Noura Aljizawi, a researcher of digital repression and a survivor of torture at the hands of the Assad regime in Syria, examines the clear threat that digital technologies pose to women and gay people, especially when used against citizens in exile. She helped create Security Plannera tool that provides personalized, peer-reviewed recommendations for people looking to improve their digital hygiene, for which the University of Toronto awarded it the Excellence through Innovation Award.
Working in a laboratory is risky. For example, Citizen Lab employee Elis Campo was followed and photographed after the lab published a report in 2022 that revealed digital surveillance of dozens of Catalan citizens and members of parliament, including four Catalan presidents, who were targeted during or after their terms of office.
However, Deibert said the lab's reputation and mission make recruiting much easier. “This good job attracts a certain type of person,” he says. “But they're also usually drawn to the investigation. It's detective work, and it can be very intoxicating and even addictive.”
Deibert often turns his attention to his Lubbers colleagues. He rarely discusses the group's accomplishments without mentioning the two senior researchers, Bill Marczak and John Scott-Railton, and other collaborators. And in the event that someone decides to leave Citizen Lab for another position, that appreciation continues.
“We have a saying: once a lubber, always a lubber,” says Deibert.
While in the US, Deibert gave a seminar on the work of the Citizen Lab to students at Northwestern University and gave talks on digital authoritarianism at the Columbia University Graduate School of Journalism. Universities in the US have been subject to funding cuts and increased scrutiny by the Trump administration, and Deibert wanted to be “in the know” about such institutions to respond to what he sees as encroachment on the authoritarian practices of the US government.
Since Deibert's return to Canada, the lab has continued its work identifying digital threats to civil society around the world, but now Deibert must also contend with the United States, a country that was once his benchmark for democracy but has become another focus of his attention. “I don’t believe an institution like Citizen Lab could exist right now in the United States,” he says. “The type of research we started is under threat like never before.”

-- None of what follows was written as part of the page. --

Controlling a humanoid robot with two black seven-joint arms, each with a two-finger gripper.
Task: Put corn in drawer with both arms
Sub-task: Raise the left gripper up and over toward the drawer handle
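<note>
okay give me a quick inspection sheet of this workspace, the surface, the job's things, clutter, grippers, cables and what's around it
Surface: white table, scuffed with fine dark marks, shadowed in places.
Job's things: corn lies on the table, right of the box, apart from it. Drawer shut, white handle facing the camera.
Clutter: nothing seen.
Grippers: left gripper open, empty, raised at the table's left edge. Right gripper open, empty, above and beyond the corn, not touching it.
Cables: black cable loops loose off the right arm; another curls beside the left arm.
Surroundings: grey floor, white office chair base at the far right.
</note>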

He is particularly alarmed by the growing pressure facing federal regulators and academic institutions in the United States. In September, for example, the Trump administration defunded the Inspector General's Council on Integrity and Efficiency, a government organization dedicated to preventing waste, fraud and abuse in federal agencies, citing partisan concerns. The White House has also threatened to freeze federal funding for universities that fail to comply with administration directives related to gender, DEI and speech on campus. Such actions, according to Deibert, undermine the independence of watchdog bodies and research groups such as Citizen Lab.
Cohn, the EFF director, says the lab's location in Canada allows it to avoid many of these attacks on accountability institutions. “Having a Citizen Lab based in Toronto that can continue to operate largely independently of what we see in the U.S.,” she says, “could be extremely important if we are going to return to a land of the rule of law and the protection of human rights and freedoms.”
Finian Hazen is a journalism and political science student at Northwestern University.